Marine Le Pen candidate contre vents et marées à l’élection présidentielle française

Marine Le Pen, qui semblait se résigner à son sort depuis des mois, au point de construire l’alternative Jordan Bardella comme fameux plan B, n’en a pas cru ses oreilles. A nouveau condamnée pour « détournement de fonds publics » mais avec une inéligibilité réduite au strict minimum, la cheffe de file de l’extrême droite a décidé dès l’annonce du verdict de maintenir sa candidature à la prochaine présidentielle, tout en se pourvoyant en cassation pour échapper, au moins temporairement, au bracelet électronique.

Le grand retour de Marine Le Pen a fait des heureux et des malheureux. Dans la catégorie des déçus, il faut placer en tête de liste Jordan Bardella, le dauphin intronisé comme successeur de la dynastie Le Pen. Bardella a beau multiplier les contorsions de satisfaction et d’optimisme pour saluer le retour de Marine Le Pen dans le jeu  politique, il ne peut masquer une certaine amertume en voyant ses rêves présidentiels s’évanouir d’un coup.

Il faut dire que l’équipe Bardella était déjà prête à partir à la conquête de l’Élysée. Le plan de communication était fin prêt. Les soutiens bien identifiés. Et les sondages extrêmement favorables. Même s’il souffrait d’un manque d’expérience et d’une maîtrise très limitée des grands dossiers , Bardella compensait ces handicaps par une maîtrise de la communication sur les réseaux sociaux et une ceratine capacité à exercer une attraction, sans complexe, sur une grande partie de la jeunesse.

À décrypter son attitude et ses postures, Bardella s’y croyait déjà. Et pour cause: il incarnait une extrême droite débarrassée de ses avatars les plus révulsants, une image plus lisse, affranchie de certaines ruptures historiques. Avec Bardella, le Rassemblement national semblait soudain moins antisémite, moins raciste, moins xénophobe. Pour illustrer cette trajectoire d’intégration réussie, la mythologie Bardella met volontiers en scène ses origines italo-maghrébines et le fait qu’il soit issu d’un département réputé difficile, la Seine-Saint-Denis.

Autre signe que la victoire lui semblait à portée de main, Jordan Bardella s’était même trouvé une future Première dame compatible avec les ors et le faste historique du palais de l’Élysée, en la personne de Maria Carolina de Bourbon des Deux-Siciles.

Il est vrai que cette relation et le nouveau mode de vie qu’elle implique portent un coup dur à l’image d’un parti qui se veut populaire, populiste et proche du peuple. Mais cet écart lui semblait pardonné, comme en témoignaient le maintien d’excellents sondages et la bienveillance d’une partie de l’opinion.

Pour le reste de la classe politique, le retour de Marine Le Pen dans la course présidentielle constitue presque une bonne nouvelle. Ceux qui se résignaient à l’inévitable victoire de Bardella se sont soudain remis à espérer. Le Rassemblement national sous la bannière de Marine Le Pen paraît plus vulnérable, tant la fille de son père traîne de nombreux handicaps. À commencer par son patronyme.

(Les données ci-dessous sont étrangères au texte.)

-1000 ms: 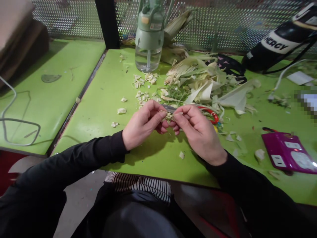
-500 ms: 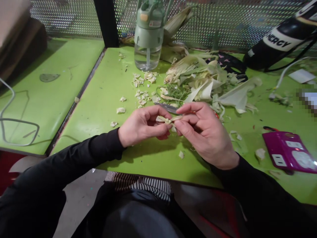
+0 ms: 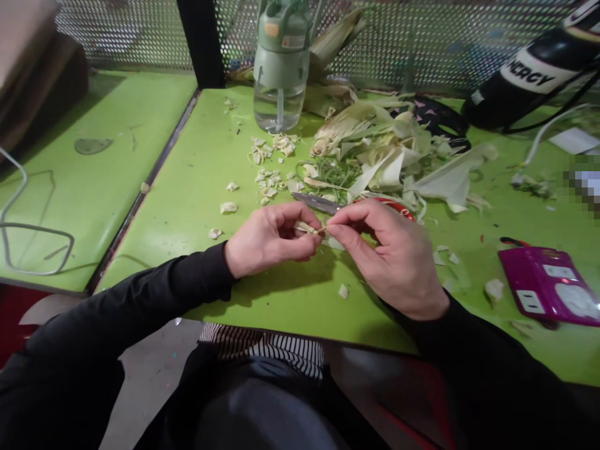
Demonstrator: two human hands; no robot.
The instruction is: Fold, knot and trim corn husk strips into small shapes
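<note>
My left hand [image 3: 276, 240] is closed, pinching a small folded piece of corn husk [image 3: 307, 227] between thumb and fingers. From the right, my right hand [image 3: 387, 253] pinches the thin end of the same piece with thumb and forefinger, and the two hands nearly touch. Just behind them lies a pair of scissors with grey blades [image 3: 316, 201] and red handles [image 3: 396, 205], partly hidden by my right hand. Small cut husk pieces [image 3: 269, 178] are scattered beyond my left hand. A heap of pale corn husks [image 3: 379, 147] lies farther back, with thin green shreds [image 3: 330, 172] beside it.
On the green table [image 3: 169, 250] a pale green water bottle [image 3: 280, 69] stands near the mesh partition [image 3: 375, 44]. A black bottle [image 3: 529, 78] leans at back right. A purple power socket [image 3: 548, 284] lies at right, and a cable [image 3: 35, 228] at left.
My right hand has shifted slightly, now pinching a thin end of the husk piece, which is less spread out. More of the scissors' red handles shows.
</note>
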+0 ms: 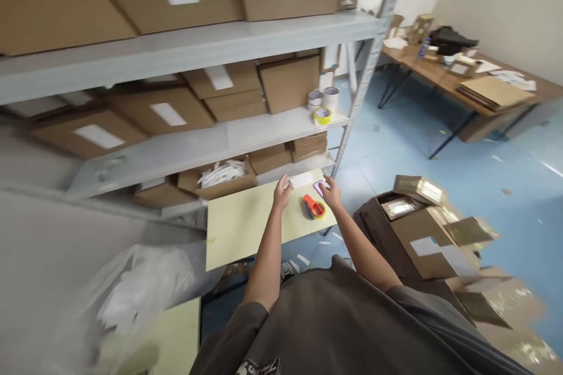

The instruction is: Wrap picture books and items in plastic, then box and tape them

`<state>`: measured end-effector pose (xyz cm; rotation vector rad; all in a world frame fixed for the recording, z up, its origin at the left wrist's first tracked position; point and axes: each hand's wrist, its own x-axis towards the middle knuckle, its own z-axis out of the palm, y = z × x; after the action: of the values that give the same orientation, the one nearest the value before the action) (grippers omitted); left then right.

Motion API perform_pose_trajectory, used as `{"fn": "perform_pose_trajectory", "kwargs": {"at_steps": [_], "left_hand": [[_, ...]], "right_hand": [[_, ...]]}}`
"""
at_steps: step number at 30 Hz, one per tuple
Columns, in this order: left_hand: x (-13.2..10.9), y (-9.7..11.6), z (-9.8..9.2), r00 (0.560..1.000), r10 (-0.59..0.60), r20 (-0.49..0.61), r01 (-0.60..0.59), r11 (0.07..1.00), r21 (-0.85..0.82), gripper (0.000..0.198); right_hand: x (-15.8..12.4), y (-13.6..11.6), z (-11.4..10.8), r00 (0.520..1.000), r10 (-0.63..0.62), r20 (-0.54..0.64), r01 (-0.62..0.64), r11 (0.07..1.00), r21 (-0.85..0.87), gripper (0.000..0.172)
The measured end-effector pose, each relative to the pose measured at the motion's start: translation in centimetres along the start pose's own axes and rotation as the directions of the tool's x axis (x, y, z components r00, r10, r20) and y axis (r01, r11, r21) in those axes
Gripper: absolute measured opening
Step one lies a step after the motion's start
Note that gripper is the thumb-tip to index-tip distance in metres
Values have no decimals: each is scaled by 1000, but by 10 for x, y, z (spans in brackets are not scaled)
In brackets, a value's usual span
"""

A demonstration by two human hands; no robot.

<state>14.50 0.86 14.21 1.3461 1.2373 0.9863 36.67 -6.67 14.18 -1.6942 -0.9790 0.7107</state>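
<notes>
My right hand [332,193] is closed on the near edge of a small flat pink-and-purple rectangle [319,187], thumb on top; whether it is a card or a phone I cannot tell. My left hand [282,193] is at the left end of a white paper strip [302,180], thumb and fingers apart; contact with the strip is unclear. Both are over a pale yellow tabletop [246,220]. Between my forearms lies an orange tape dispenser [310,204] with a yellow-rimmed roll.
Metal shelving [237,135] with cardboard boxes stands ahead, holding tape rolls [322,116] and an open box of white strips [223,173]. Stacked cartons [422,240] are at my right. A plastic bag [143,287] is at left, a wooden table [440,79] far right.
</notes>
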Motion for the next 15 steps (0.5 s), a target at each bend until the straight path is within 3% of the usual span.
{"fn": "perform_pose_trajectory", "kwargs": {"at_steps": [4, 7, 9, 11, 15], "left_hand": [[-23, -18, -98, 991, -7, -134, 7, 1000, -2, 59], [-39, -31, -140, 978, -12, -207, 20, 999, 41, 55], [-46, -40, -151, 977, -2, -213, 22, 996, 88, 52], [-50, -49, -150, 984, 0, -180, 23, 992, 123, 51], [-57, -70, -127, 993, -50, -109, 64, 989, 135, 51]], "right_hand": [[-22, -33, 78, 985, -95, 141, 96, 995, -1, 57], [-34, -47, 112, 972, -140, 187, 145, 989, -10, 56], [-40, -49, 122, 969, -160, 190, 170, 985, -36, 56], [-43, -44, 123, 967, -168, 194, 185, 980, -73, 55], [-43, -14, 104, 970, -135, 202, 173, 968, -182, 53]]}}
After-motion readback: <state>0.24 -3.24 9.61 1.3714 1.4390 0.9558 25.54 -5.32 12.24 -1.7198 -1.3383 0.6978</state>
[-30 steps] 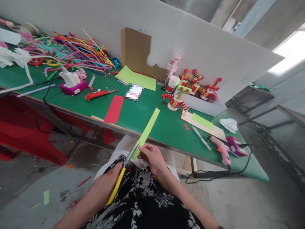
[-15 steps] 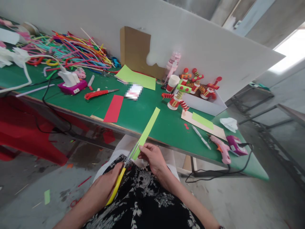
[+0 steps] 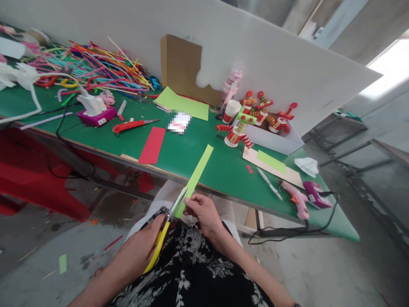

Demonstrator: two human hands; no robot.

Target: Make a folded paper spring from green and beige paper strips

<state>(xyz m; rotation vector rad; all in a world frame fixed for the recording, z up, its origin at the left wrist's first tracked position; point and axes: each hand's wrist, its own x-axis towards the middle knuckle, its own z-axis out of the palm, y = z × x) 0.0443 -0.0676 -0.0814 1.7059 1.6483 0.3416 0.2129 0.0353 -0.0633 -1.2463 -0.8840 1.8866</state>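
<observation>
My left hand [image 3: 142, 245] grips yellow-handled scissors [image 3: 164, 232] over my lap. Their blades point up and to the right into the lower end of a long light-green paper strip [image 3: 196, 175]. My right hand [image 3: 203, 211] pinches that lower end of the strip beside the blades. The strip slants up over the near edge of the green table [image 3: 220, 170].
On the table lie a red paper rectangle [image 3: 152, 145], red-handled scissors [image 3: 132, 125], a green sheet [image 3: 182, 103], a heap of coloured tubes [image 3: 96, 66], paper-cup figures [image 3: 252, 117], a pen [image 3: 270, 184] and a pink glue gun [image 3: 297, 199] with cable. A cardboard piece [image 3: 182, 66] leans on the white board.
The scissor blades have slid slightly further up along the green strip. Both hands stay in nearly the same place.
</observation>
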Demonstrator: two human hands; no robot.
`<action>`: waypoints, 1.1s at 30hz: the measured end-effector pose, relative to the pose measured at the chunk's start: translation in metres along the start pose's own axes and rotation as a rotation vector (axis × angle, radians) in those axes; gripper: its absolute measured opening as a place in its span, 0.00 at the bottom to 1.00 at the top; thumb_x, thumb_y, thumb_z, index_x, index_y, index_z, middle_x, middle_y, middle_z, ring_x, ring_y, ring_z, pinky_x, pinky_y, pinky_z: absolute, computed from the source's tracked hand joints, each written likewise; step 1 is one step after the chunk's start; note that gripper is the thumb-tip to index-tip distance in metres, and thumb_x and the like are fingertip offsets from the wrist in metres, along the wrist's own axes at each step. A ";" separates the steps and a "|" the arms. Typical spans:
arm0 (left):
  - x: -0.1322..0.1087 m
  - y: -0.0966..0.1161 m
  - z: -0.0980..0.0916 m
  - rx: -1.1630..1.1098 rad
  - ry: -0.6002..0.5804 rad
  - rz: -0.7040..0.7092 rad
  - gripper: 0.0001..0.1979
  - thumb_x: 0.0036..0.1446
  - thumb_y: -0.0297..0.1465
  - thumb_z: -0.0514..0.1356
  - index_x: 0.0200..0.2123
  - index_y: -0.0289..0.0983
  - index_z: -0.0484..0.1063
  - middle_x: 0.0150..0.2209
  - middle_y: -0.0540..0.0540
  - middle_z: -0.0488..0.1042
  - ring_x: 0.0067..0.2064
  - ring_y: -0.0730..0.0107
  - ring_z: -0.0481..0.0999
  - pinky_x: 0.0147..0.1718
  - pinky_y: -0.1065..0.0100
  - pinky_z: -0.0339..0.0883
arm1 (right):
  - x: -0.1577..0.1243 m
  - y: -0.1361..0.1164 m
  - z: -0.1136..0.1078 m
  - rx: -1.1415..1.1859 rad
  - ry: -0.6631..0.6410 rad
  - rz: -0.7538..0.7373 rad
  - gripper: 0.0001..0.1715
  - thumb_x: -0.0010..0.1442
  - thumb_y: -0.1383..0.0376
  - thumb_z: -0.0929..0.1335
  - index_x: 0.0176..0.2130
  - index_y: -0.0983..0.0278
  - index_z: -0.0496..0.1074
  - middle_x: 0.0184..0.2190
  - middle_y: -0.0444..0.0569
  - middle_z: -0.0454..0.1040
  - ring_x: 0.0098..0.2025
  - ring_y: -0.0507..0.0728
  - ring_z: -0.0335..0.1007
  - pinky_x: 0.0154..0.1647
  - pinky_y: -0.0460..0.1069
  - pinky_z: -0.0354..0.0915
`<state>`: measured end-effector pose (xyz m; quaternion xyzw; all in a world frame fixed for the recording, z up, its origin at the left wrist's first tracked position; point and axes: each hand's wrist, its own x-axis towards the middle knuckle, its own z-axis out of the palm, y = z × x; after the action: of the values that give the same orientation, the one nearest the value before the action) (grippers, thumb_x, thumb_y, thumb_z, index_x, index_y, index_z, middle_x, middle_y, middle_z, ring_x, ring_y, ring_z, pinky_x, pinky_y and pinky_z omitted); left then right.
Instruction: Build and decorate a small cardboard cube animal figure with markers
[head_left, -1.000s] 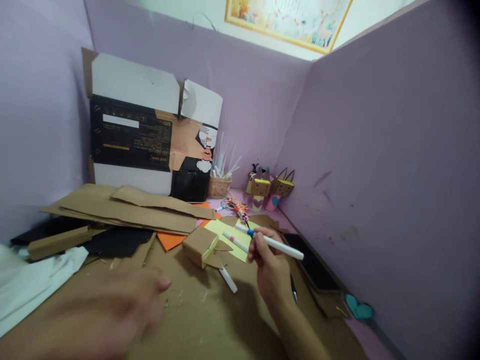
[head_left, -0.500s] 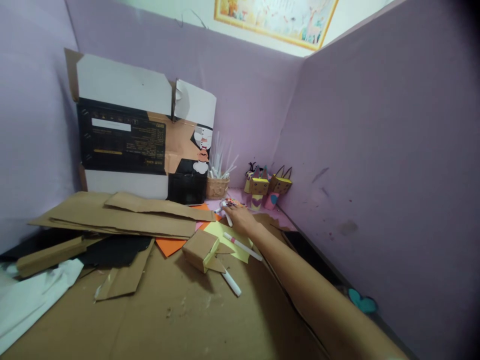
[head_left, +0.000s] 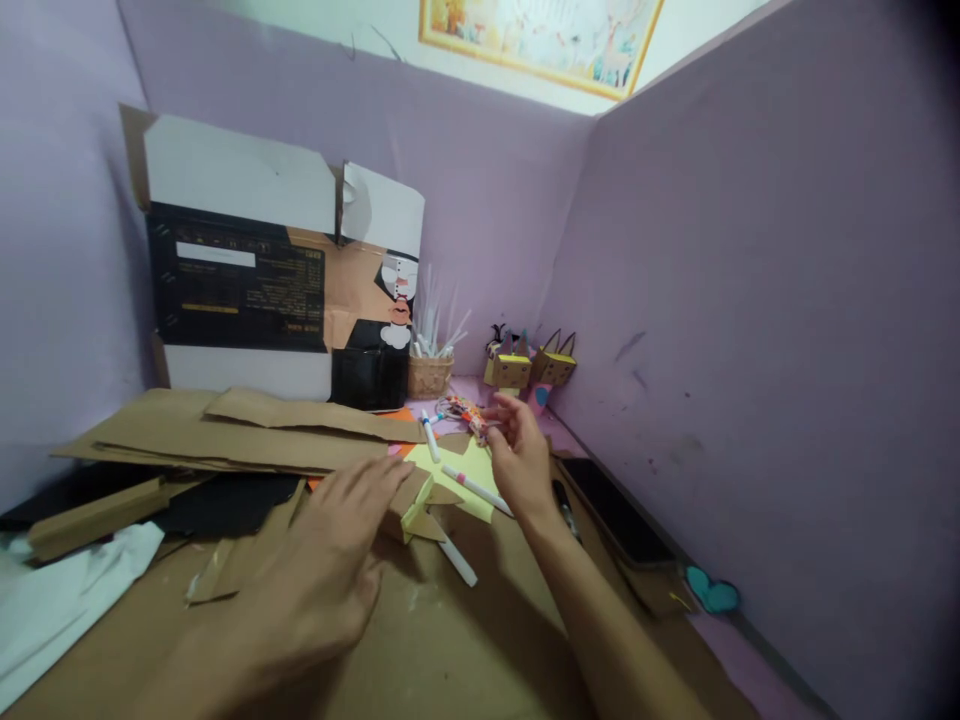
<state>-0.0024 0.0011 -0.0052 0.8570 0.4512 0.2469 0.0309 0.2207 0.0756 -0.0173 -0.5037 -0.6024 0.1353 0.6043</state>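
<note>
My left hand (head_left: 330, 550), slightly blurred, reaches over the left side of a small cardboard box (head_left: 409, 500) with pointed ears and yellow paper on its edge. Its fingers are stretched and the thumb stands apart; whether they touch the box is unclear. To the right, my right hand (head_left: 521, 460) hovers with fingers loosely bent and thumb apart, and I see nothing held. By its fingertips lies a colourful patterned bundle (head_left: 469, 415). A blue-tipped white marker (head_left: 430, 437) and a pink-banded marker (head_left: 476, 487) lie on yellow paper (head_left: 480, 508). Another white marker (head_left: 457, 562) sticks out beside the box.
Cardboard strips (head_left: 247, 435) pile up at the left, beside white cloth-like material (head_left: 82, 590). A flattened printed carton (head_left: 247, 280) leans on the back wall near a basket (head_left: 430, 377) of white sticks. Finished-looking cardboard figures (head_left: 511, 370) stand in the corner. A black phone-like slab (head_left: 619, 512) lies right.
My left hand has come into view over the eared box. My right hand has drawn back towards me and right, away from the blue-tipped marker, which now lies further left.
</note>
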 end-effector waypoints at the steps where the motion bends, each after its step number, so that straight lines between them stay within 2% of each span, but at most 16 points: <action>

Une conviction solidement ancrée au sein de la classe politique française veut que la majorité des Français ne vote jamais pour une Le Pen, tant les outrances racistes et antisémites associées à l’héritage politique de son père demeurent présentes dans la mémoire collective.

À ce handicap majeur s’ajoutent deux autres éléments qui seront exploités jusqu’à la lie par les adversaires de Marine Le Pen. Le premier concerne son programme économique qui, malgré ses trois précédentes campagnes présidentielles, n’a guère gagné en clarté ni en cohérence. À l’exception d’une vision relativement claire – pour ne pas dire opportunément radicale – sur les questions sécuritaires et migratoires, le programme économique du Rassemblement national continue de souffrir d’amateurisme et d’incohérences. Ses détracteurs ne manqueront pas d’en dénoncer, une fois encore, les nombreuses faiblesses.

Le second élément de fragilité est précisément celui qui vient de frapper Marine Le Pen de plein fouet. Même si le jugement lui rend son éligibilité, il lui laisse une lourde condamnation pour détournement de fonds publics, assortie d’une importante amende et d’une peine de prison ferme aménagée sous bracelet électronique. Pour ses adversaires, de gauche comme de droite, malgré les succès d’opinion dont elle bénéficie aujourd’hui, les Français réfléchiront à deux fois avant de confier les clés de l’Élysée à celle que certains ne manqueront pas de présenter comme une «délinquante».

Marine Le Pen suscitait déjà des réticences en raison de son patronyme, synonyme, pour beaucoup, de tous les excès et de toutes les fractures. Sa récente condamnation, même si ses effets sont en partie suspendus par les voies de recours, est de nature à compromettre durablement ses chances de remporter la prochaine élection présidentielle.